Regardless, to the extent this is going on ... crowd interference with routine calls ... it needs as much publicity as possible.

This simply isn't the message that is getting out there. And it changes the narrative. One death is a tragedy, a million a statistic. Inner city needs good policing urgently. Our suburban police have light duty (not that it isn't important). But they could probably take a week off before anyone noticed.

Peter Moskos said...

Funny, I was just about to post about this. Yes, even routine calls for service -- calls that one officer could have handled pre-riots -- now need multiple officers on scene because you have 20 people running out with cell phones and surrounding the officer. For police, it's distracting, potentially dangerous. People get too close and in the way. And yes, it contributes to fewer discretionary arrests.

The officers I've spoken to say crowd interference is a real issue right now.

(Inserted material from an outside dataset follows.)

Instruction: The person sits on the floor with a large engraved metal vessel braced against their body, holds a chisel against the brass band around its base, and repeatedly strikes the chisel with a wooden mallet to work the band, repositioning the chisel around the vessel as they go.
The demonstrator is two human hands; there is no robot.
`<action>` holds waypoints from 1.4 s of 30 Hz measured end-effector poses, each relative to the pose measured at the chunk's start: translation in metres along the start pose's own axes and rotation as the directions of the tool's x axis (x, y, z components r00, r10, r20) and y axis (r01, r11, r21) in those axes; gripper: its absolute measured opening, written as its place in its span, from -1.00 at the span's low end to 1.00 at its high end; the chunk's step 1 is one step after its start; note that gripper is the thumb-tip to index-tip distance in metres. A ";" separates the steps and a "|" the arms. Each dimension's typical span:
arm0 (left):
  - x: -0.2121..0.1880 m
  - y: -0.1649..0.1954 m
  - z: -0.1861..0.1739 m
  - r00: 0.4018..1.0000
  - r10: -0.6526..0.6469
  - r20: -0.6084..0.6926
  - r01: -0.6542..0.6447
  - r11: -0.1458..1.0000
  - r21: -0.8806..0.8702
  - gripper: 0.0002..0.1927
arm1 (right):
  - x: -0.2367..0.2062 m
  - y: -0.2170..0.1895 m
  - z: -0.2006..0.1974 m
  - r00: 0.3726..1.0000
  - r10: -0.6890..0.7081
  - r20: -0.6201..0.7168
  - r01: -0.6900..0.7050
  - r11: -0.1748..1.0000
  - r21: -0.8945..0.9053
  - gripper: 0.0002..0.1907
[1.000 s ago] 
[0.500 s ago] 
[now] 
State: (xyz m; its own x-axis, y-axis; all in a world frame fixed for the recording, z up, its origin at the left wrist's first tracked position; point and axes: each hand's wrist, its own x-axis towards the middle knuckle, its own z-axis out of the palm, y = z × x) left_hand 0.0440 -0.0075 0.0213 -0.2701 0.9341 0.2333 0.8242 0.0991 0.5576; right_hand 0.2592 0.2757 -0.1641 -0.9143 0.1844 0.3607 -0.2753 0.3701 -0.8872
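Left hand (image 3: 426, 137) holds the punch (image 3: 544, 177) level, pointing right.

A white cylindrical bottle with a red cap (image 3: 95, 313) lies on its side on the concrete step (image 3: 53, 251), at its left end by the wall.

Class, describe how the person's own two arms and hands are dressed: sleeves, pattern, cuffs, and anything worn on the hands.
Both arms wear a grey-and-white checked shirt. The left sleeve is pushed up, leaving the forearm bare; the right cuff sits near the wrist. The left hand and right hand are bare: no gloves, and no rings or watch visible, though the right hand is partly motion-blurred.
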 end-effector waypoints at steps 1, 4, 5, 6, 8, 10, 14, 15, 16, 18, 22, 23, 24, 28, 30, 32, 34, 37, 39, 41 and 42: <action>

I don't know why it's not being covered in the national media. Probably because they're not in Baltimore any more! But also I suppose it doesn't fit into the narrative that police are the problem.

Anonymous said...

If African Americans put as much enthusiasm and energy as they did during protests towards these 40 homicides this month the crime rate could be much lower.

Peter Moskos said...

You mean that collectively? Like all all 40 million blacks in America? Or just a few in particular? But then which exactly are you talking about?

Also what did you do?

Peter Moskos said...

Myself? Today a wrote a few blog posts and watched the Cubs lose a baseball game. And then I had a few drinks and watched the NY Rangers lose a hockey game.

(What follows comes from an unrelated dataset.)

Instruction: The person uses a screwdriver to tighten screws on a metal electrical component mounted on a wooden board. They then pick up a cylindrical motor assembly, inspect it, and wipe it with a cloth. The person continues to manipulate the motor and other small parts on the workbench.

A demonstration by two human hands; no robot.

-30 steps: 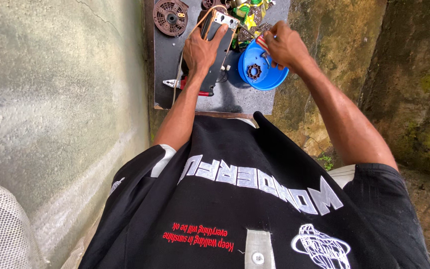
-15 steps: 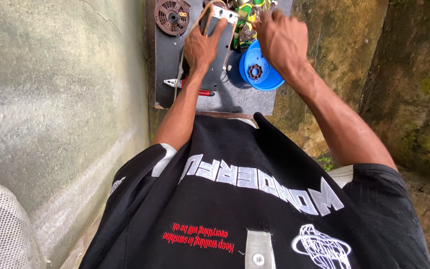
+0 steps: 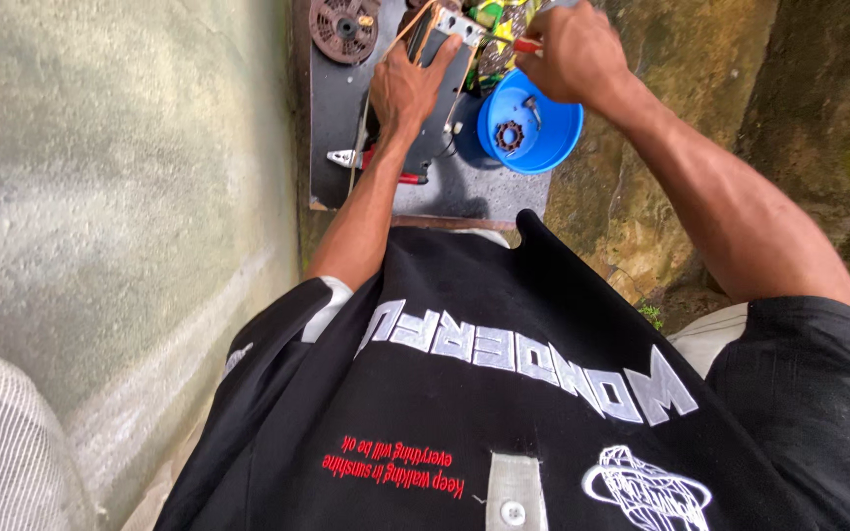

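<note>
A dark electronic unit (image 3: 435,93) with a pale metal bracket at its top lies on a small grey work board (image 3: 332,147), near the board's far end, pinned under a person's left hand (image 3: 407,87). Just beside it to the right sits a blue plastic bowl (image 3: 555,138) holding a small dark toothed ring (image 3: 510,136) and a few bits too small to make out. A round brown ribbed disc (image 3: 344,27) rests at the board's far left corner; a red-handled tool with a metal tip (image 3: 366,162) lies by the unit's near edge, partly hidden under the left forearm. Green and yellow parts (image 3: 502,25) crowd the far edge — they are too tangled to name.

The board stands between a pale rough wall (image 3: 120,197) on the left and mossy brown stone (image 3: 730,88) on the right. The person's black shirt (image 3: 504,393) fills the lower frame and hides the board's near end.

The left hand lies flat on the unit, fingers spread and pressing down over its top. The right hand (image 3: 575,51) is clenched just above the bowl's far rim, gripping a thin red-tipped tool (image 3: 527,45) that points towards the unit — its far end is hidden by the fist.
</note>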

I hope you put more energy into fighting homicide than I did!

Anonymous said...

Homicide numbers in Baltimore plummeted once the Shock Trauma Center opened in 1973, which was the first of its kind in the country. Probably a number of the 1990 victims could have been saved with the medical advances since 1990, especially taking into account everything that was learned treating the severely wounded in the wars in Iraq and Afghanistan. So, the numbers are even worse than they appear.

Peter Moskos said...

For that reason. Shootings are a better stat. But they're much harder to get, consistently. Certainly, and it has been proven, shot people are much less likely to die now than in previous years. There was a very good Wall Street Journal article on that, with some hard numbers, a few years ago.

Adam said...

Not sure I can take sole credit for this, but I emailed a link to this blog post to the Baltimore Sun, and they've since cited you in their
latest story. Did they consult you at all? I'm glad they gave you full credit for the work. Well done.

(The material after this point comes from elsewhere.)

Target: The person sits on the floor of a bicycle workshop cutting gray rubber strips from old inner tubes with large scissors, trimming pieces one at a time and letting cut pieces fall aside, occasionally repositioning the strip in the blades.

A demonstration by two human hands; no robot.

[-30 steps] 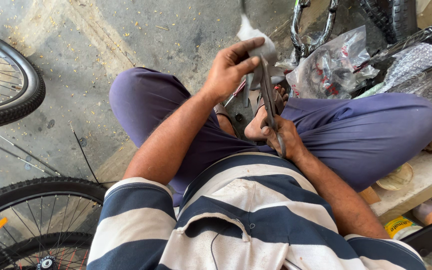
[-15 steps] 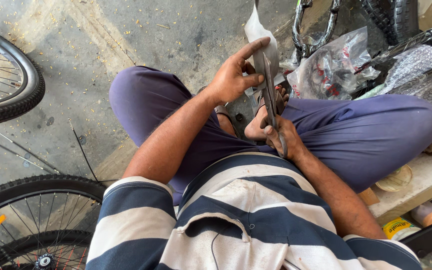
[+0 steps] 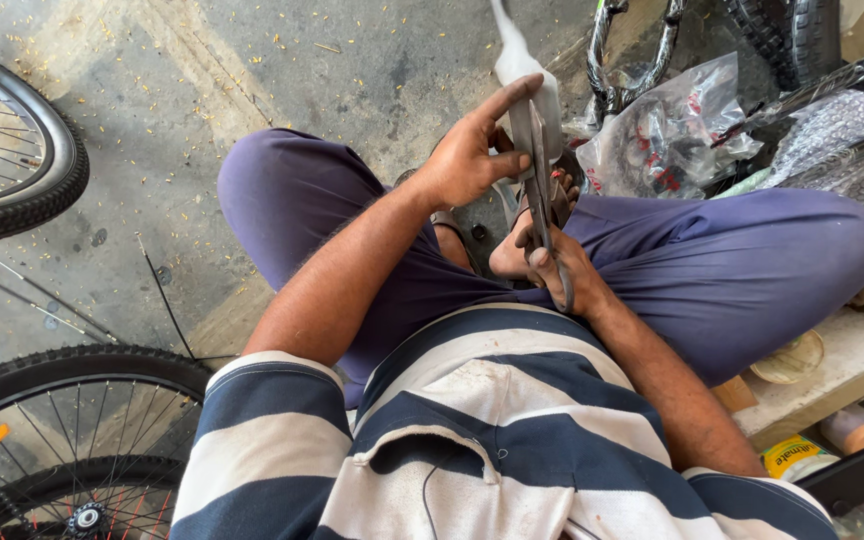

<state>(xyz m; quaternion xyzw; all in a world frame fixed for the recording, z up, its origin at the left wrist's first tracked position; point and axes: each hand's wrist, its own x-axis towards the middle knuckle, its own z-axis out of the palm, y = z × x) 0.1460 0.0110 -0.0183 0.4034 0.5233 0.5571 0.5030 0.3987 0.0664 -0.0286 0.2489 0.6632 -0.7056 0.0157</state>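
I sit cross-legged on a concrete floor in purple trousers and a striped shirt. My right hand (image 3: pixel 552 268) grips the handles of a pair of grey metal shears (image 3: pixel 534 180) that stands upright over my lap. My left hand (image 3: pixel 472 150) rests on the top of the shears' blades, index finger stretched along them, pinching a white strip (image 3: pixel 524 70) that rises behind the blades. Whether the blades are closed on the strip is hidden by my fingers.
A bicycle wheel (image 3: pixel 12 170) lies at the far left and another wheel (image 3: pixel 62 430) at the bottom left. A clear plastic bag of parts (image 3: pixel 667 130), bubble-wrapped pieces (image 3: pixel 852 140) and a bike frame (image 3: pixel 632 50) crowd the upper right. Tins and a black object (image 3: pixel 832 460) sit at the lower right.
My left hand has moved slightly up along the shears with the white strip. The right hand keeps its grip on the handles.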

43 homicides and still a few more hours left in the month. Insane.

Anonymous said...

Baltimore Police, Cleveland Police and other scrutinized police departments need to continue to cease proactive police work (strike) in order to show the country what the effects of this war on police will be. Show up to work everyday, work hard on responding to calls but continue to cease proactive work because it's not worth getting in fights, foot pursuits, car chases and potential shootings and find yourself to be the next one indicted or fired. This strike needs to continue until these indicted officer cases are resolved.